Miles Davis dira avant de mourir : “Il n’y en a qu’une, c’est Shirley Horn”. Elle restera dans l’histoire comme une des divas du jazz. Elle est celle avec qui on aurait bien aimé partager ces “Strange Fruit”, la regarder préparer une bouffe pour ses vieux amis et à peine sortis de table enregistrer dans la foulée un album The Main Ingredient.
Une grande dame nous a quitté mais il nous reste ses chansons et ses interprétations au piano. Certainement les Consequences of a drug addict role.




Bonjour, votre remarque sur les “strange fruit” est soit une incompréhension soit une façon maladroite de rendre hommage à Shirley Horn.

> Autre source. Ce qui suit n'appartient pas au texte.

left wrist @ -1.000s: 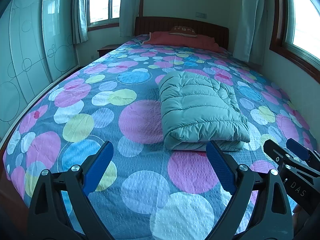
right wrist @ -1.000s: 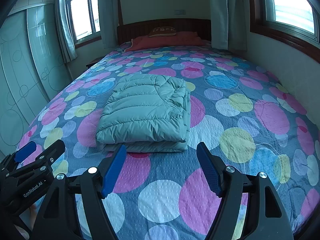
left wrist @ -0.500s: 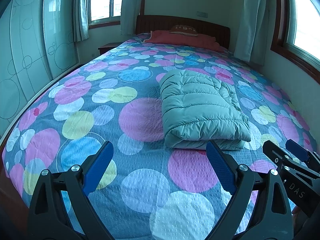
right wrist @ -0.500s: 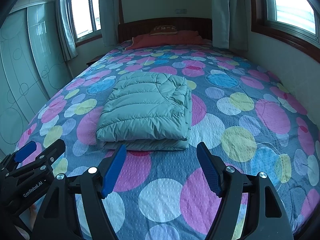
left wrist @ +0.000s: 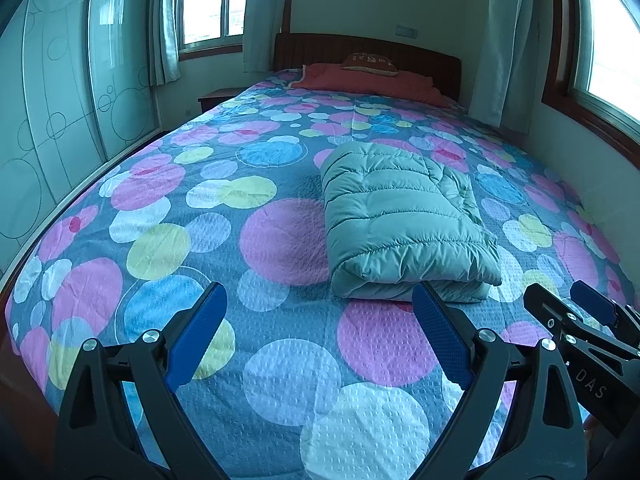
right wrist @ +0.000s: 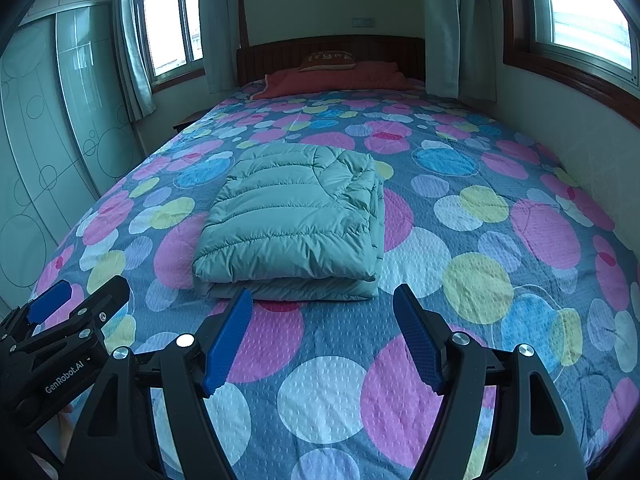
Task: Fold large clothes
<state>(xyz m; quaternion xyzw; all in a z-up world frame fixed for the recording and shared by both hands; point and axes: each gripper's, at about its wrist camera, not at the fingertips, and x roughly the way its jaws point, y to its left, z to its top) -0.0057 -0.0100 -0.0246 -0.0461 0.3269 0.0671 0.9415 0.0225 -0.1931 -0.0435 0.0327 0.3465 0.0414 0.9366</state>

En effet, dans la chanson de Billie Holiday, les “strange fruit” sont les noirs pendus par le KKK aux arbres…
La force du double sens et du cynisme.
Merci je sais quels étaient les Strange Fruit de Billie Holiday
Et la remarque doit être repris dans son contexte au moment où elle écrivit The Main Ingredient. Les affiçionados comprendront.